Les lettres de la marquise à Léonard de Vinci nous révèlent le mélange de persévérance et de courtoisie qu'elle savait apporter dans ses entreprises. Il sera intéressant, à ce titre, de les rapporter ici. Le 14 mai elle charge un de ses agents, fixé à Florence, Angelo del Tovaglia, de tenter, après bien d'autres, une démarche auprès du maître inexact entre tous « Désirant très vivement avoir quelque oeuvre de Léonard de Vinci, que nous connaissons, non seulement de réputation, mais personnellement, comme un peintre remarquable, nous lui écrivons dans la lettre ci-jointe de vouloir bien faire pour nous une figure de Christ enfant dans sa douzième année. Vous lui présenterez notre missive en ajoutant les commentaires qui vous sembleront les plus propres à le décider; nous le payerons bien, et s'il cherche une excuse dans l'oeuvre qu'il a commencée pour la Seigneurie, vous pourrez lui dire que ce sera un délassement qui le reposera de l'Histoire de la bataille d'Anghiari. »
Il y a là, proclamons-le bien hautement, un respect profond pour l'indépendance de l'artiste, une idée véritablement grande et noble de la mission qui lui incombe. Ces princes si ambitieux et si magnifiques ne conçoivent pas l'art sans une grande part d'idéalisme; ils croiraient le rabaisser en lui demandant une glorification trop directe; tout au plus leur influence ira-t-elle jusqu'à confier aux artistes des sujets moins populaires que par le passé, s'adressant davantage à l'aristocratie de l'esprit.
Quant à demander aux artistes de prendre parti pour les vaincus, comme notre Callot le fit si courageusement vis-à-vis de Louis XIII lors de l'entrée de ce monarque à Nancy, c'eût été poursuivre une chimère. Raphaël continuera sans scrupules de servir Léon X, spoliateur de son souverain légitime, le duc d'Urbin; Michel-Ange, tout en protestant dans son for intérieur contre les Médicis, qui viennent d'asservir de nouveau sa patrie, élèvera pour eux la Bibliothèque Laurentienne, sculptera les fameux tombeaux. Et que dire de Léonard de Vinci, si empressé à dresser des arcs de triomphe ou à organiser des fêtes en l'honneur des oppresseurs de sa patrie, en attendant qu'il prête son concours à l'odieux César Borgia!

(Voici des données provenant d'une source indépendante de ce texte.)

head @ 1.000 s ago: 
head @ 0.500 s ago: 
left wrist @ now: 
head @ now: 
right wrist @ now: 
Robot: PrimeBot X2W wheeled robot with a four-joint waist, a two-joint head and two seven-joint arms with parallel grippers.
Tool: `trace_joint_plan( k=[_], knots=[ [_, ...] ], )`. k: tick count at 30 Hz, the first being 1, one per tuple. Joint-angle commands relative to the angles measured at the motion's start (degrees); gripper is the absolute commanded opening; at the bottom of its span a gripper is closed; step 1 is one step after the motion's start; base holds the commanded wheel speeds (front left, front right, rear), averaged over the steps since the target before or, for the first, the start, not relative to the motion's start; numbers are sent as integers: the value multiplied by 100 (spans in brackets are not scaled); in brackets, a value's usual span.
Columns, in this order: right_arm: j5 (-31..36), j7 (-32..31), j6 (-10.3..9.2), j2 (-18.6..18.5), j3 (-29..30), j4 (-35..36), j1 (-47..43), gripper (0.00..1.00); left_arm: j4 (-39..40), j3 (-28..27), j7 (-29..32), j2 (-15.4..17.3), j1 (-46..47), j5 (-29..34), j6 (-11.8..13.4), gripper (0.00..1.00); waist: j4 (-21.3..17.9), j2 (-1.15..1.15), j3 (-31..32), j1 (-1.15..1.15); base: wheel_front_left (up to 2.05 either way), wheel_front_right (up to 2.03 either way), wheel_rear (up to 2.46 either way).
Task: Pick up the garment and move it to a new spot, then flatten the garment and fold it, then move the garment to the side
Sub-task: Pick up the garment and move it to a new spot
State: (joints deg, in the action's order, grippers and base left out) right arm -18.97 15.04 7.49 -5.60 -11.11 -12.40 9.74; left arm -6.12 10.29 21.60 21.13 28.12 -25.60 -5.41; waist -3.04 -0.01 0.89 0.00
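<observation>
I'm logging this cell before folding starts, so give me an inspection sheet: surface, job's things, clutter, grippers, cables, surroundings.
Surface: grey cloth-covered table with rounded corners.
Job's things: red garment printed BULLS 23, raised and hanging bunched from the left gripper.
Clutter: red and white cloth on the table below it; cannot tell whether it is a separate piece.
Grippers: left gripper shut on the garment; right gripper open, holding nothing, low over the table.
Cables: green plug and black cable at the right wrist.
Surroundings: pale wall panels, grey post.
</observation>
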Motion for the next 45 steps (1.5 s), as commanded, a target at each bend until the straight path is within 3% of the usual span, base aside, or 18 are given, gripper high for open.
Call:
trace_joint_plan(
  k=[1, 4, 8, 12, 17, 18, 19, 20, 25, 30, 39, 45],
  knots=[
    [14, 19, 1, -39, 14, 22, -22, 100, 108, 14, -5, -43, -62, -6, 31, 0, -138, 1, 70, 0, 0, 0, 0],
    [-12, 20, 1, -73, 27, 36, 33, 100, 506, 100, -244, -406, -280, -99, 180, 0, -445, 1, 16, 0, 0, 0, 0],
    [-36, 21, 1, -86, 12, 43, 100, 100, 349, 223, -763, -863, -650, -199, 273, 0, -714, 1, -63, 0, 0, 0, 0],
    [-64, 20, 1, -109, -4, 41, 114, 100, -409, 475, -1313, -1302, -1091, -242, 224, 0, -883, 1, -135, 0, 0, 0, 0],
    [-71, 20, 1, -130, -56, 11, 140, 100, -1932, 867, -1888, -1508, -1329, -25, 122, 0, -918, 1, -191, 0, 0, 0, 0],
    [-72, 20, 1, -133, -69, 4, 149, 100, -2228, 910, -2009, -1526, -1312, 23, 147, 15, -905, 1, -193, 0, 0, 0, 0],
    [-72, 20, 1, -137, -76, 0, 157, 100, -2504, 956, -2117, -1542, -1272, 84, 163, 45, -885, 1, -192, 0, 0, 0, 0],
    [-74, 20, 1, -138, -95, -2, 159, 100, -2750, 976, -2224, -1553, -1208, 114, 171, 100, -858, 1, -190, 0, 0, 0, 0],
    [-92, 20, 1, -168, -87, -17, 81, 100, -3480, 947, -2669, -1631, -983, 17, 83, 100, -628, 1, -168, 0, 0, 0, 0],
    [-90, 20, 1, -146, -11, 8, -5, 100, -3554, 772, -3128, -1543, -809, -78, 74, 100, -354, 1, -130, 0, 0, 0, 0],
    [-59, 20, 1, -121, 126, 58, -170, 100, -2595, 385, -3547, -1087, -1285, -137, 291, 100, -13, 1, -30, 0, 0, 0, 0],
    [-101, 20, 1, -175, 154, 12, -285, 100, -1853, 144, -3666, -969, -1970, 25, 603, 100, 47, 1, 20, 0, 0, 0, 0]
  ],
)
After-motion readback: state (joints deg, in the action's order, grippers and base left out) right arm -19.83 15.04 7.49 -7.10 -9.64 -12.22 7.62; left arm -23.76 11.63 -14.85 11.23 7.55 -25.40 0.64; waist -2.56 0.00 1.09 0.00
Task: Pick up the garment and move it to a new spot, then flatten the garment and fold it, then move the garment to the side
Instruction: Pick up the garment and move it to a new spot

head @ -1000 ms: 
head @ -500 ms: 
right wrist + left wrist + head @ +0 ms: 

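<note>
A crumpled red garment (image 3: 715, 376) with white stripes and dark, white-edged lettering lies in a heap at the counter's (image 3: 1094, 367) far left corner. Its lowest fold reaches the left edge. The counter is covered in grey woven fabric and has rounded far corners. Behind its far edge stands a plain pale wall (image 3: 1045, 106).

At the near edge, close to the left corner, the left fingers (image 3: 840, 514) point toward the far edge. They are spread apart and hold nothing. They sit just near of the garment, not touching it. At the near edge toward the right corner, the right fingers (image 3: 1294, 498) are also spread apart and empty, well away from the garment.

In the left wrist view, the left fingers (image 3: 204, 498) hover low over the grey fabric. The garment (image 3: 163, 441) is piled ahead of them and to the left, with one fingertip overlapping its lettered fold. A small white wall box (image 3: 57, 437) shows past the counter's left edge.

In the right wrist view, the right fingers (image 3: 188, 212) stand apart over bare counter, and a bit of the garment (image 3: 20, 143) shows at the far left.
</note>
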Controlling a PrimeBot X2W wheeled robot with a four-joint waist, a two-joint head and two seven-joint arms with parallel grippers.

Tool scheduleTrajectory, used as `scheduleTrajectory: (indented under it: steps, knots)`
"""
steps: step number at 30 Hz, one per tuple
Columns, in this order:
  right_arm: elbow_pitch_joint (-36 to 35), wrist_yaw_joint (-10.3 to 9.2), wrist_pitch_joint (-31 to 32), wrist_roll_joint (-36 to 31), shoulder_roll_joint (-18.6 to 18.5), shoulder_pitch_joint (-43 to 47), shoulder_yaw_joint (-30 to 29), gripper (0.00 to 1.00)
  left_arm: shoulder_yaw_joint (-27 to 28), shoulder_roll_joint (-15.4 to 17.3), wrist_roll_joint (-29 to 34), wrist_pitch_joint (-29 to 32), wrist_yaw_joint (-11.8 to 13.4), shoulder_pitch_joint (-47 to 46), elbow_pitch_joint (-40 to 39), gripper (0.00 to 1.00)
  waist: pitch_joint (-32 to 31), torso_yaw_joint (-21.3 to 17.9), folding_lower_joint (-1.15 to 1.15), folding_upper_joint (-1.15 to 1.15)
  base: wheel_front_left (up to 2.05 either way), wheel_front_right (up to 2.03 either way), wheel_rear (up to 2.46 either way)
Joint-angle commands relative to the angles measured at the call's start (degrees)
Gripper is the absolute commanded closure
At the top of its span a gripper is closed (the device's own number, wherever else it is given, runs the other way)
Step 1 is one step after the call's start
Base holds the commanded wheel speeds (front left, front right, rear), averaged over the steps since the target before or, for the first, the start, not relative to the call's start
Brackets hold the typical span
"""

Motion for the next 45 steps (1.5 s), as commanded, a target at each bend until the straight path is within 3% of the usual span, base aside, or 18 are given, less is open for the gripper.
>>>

Les citoyens, se désintéressant peu à peu de la chose publique, ne mettront plus leur gloire qu'à posséder les habitations les plus élégantes, les intérieurs les plus confortables. Les édifices municipaux seront l'oeuvre d'une volonté unique, non plus le résultat de l'effort de tous, avec cette variété charmante, avec ces mille motits imprévus qu'y introduisait naguère le concours de la cité entière.